EXERCISE DESCRIPTION: Your answer should consist of the lines holding "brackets", copied from the material below.

━━━ MATERIAL FOR THIS TASK

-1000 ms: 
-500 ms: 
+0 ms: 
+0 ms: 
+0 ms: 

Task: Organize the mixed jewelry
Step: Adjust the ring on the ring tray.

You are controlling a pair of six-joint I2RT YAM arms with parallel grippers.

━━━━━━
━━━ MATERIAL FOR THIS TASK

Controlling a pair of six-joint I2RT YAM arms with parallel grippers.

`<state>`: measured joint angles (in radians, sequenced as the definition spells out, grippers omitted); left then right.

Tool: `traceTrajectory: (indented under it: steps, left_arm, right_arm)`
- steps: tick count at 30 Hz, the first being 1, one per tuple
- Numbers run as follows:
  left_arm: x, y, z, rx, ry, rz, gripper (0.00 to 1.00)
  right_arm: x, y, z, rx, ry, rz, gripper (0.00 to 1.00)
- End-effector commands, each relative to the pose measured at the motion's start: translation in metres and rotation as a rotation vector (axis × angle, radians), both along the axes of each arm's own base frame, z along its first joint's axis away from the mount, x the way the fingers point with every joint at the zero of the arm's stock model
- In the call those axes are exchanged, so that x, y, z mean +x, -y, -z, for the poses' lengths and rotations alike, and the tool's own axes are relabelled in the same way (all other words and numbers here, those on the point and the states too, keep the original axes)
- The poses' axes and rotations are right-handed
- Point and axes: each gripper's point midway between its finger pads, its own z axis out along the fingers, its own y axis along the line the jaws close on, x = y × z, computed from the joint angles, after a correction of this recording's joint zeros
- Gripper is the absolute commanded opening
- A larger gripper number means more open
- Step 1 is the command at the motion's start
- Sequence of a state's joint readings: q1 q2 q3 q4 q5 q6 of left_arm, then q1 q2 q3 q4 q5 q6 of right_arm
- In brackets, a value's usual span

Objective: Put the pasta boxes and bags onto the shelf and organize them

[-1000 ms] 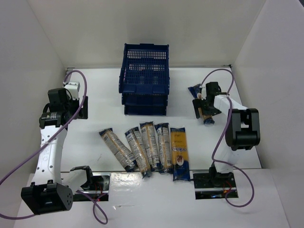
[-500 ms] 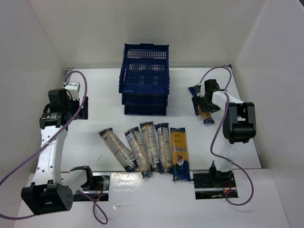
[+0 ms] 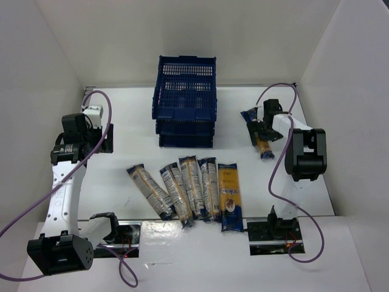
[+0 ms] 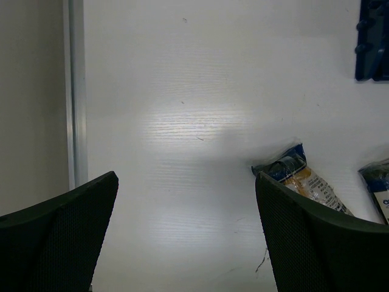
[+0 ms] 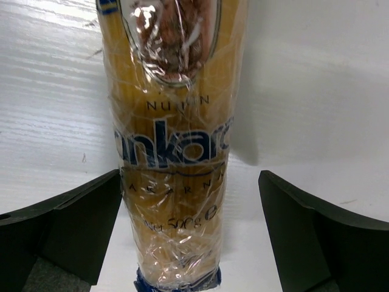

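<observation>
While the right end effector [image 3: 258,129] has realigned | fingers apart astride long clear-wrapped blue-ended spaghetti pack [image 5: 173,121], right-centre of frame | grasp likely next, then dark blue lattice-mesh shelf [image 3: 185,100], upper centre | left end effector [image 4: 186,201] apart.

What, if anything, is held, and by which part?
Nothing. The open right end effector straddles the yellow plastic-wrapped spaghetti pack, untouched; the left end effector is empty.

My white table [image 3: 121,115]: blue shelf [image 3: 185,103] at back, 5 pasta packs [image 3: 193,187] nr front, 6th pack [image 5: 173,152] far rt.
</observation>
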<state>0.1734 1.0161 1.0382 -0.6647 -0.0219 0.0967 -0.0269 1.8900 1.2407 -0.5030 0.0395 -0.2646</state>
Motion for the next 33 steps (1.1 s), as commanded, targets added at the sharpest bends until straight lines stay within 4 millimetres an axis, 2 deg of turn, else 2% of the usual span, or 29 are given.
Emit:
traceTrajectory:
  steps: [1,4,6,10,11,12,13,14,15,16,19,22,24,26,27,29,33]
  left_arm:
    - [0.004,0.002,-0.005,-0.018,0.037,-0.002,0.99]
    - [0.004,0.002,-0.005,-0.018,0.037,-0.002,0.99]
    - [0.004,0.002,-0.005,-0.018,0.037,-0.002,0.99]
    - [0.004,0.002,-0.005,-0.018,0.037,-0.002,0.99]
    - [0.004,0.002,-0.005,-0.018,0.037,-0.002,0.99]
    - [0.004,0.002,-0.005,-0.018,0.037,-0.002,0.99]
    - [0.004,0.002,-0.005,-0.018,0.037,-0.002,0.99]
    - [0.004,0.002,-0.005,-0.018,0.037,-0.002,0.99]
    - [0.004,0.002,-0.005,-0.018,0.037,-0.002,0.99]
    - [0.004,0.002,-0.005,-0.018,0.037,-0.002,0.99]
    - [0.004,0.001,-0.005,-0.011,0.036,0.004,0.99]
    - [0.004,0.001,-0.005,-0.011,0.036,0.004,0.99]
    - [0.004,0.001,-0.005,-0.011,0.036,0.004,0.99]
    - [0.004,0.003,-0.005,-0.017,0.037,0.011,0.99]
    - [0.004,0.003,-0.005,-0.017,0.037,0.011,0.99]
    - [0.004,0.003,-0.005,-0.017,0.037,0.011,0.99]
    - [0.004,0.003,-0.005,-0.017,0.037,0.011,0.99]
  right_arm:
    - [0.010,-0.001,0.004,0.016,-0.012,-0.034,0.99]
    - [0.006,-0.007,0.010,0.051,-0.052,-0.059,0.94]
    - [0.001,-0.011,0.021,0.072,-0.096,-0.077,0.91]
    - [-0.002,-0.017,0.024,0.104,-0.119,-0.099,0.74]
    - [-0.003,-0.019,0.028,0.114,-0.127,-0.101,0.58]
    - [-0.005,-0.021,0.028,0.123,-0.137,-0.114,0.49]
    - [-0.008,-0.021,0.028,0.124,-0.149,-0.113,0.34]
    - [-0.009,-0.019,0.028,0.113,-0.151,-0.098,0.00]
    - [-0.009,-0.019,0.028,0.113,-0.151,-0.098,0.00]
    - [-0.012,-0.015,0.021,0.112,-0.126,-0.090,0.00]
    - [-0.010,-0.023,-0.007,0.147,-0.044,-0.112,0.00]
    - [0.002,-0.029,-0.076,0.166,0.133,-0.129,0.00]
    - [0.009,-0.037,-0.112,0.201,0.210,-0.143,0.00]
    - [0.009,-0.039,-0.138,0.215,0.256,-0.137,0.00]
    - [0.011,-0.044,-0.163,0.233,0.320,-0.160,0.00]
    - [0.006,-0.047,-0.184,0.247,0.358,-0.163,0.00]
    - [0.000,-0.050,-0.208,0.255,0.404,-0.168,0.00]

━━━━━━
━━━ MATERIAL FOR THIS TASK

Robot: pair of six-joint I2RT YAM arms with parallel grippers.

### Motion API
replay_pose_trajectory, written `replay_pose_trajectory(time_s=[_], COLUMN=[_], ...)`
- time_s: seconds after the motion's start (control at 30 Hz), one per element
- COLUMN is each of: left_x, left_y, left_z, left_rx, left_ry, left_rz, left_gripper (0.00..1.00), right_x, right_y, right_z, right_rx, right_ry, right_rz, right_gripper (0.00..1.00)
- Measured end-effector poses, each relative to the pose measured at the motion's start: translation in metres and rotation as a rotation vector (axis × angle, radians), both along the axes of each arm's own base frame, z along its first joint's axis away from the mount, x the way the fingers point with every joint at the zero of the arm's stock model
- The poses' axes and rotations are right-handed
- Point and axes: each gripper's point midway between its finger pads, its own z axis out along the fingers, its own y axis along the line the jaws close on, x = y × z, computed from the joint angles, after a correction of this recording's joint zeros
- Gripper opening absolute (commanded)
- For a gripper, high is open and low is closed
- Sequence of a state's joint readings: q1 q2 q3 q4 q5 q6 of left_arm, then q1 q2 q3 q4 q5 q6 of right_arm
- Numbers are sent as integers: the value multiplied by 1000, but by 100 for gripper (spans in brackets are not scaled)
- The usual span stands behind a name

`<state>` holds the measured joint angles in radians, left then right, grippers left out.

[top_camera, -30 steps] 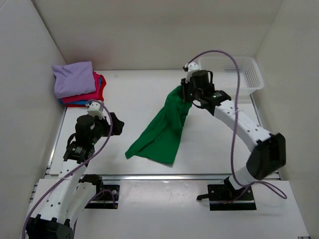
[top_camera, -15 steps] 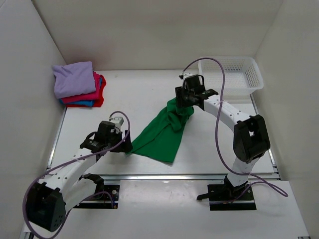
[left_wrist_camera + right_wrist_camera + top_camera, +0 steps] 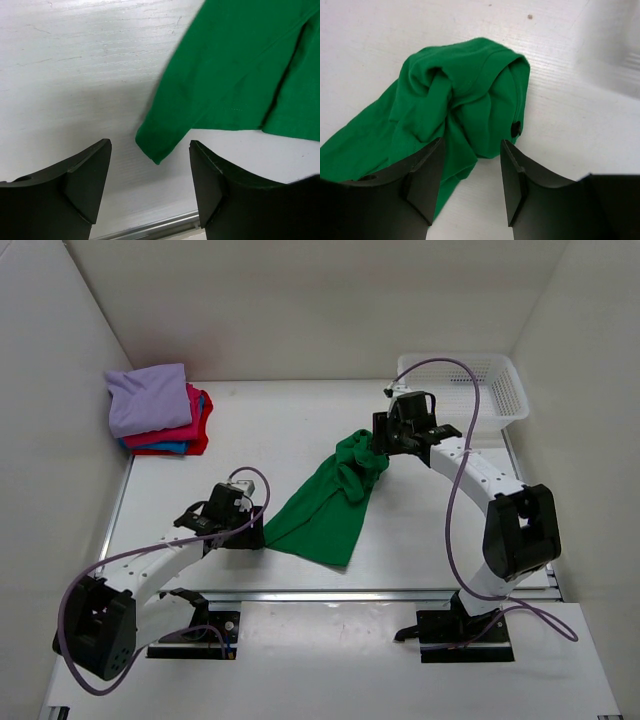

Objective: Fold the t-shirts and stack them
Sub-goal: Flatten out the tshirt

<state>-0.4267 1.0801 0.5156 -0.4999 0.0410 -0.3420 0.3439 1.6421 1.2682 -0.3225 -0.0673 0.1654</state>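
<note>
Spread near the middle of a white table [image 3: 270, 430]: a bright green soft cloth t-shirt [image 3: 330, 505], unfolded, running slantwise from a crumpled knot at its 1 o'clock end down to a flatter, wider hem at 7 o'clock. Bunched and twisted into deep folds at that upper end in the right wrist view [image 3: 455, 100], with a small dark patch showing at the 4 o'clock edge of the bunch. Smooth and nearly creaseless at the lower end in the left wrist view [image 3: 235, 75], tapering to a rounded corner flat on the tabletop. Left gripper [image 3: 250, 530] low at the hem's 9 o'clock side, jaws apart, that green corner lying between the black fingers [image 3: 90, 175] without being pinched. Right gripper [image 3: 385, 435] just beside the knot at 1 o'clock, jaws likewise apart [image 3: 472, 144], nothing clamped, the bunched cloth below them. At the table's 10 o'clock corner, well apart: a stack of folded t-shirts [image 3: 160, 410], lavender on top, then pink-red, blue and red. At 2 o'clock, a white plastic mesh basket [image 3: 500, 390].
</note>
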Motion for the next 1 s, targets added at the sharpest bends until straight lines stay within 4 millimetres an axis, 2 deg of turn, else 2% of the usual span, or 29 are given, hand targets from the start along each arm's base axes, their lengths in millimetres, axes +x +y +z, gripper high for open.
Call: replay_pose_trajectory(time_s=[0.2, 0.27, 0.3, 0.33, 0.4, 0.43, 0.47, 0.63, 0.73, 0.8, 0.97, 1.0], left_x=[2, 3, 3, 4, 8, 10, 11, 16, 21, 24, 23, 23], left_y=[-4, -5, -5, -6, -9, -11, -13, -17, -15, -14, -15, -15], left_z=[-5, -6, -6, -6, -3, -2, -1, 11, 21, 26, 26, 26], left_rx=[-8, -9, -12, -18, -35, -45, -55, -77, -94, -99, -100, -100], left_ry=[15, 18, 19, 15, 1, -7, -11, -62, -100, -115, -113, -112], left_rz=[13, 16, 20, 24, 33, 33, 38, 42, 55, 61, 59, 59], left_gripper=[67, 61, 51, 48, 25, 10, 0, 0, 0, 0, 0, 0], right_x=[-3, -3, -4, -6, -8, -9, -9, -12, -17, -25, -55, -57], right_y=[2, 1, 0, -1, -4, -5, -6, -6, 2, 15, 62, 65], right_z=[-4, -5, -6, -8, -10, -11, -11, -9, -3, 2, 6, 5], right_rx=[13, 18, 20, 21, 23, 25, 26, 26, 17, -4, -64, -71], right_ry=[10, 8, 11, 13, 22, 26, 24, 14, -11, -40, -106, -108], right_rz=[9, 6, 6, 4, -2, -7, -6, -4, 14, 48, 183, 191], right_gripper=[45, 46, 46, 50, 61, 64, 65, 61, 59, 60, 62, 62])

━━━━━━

TASK ANSWER:
- In brackets, a value's usual span
- Numbers are sent as integers: the value multiplied by 1000, but by 100 for gripper (spans in brackets are not scaled)

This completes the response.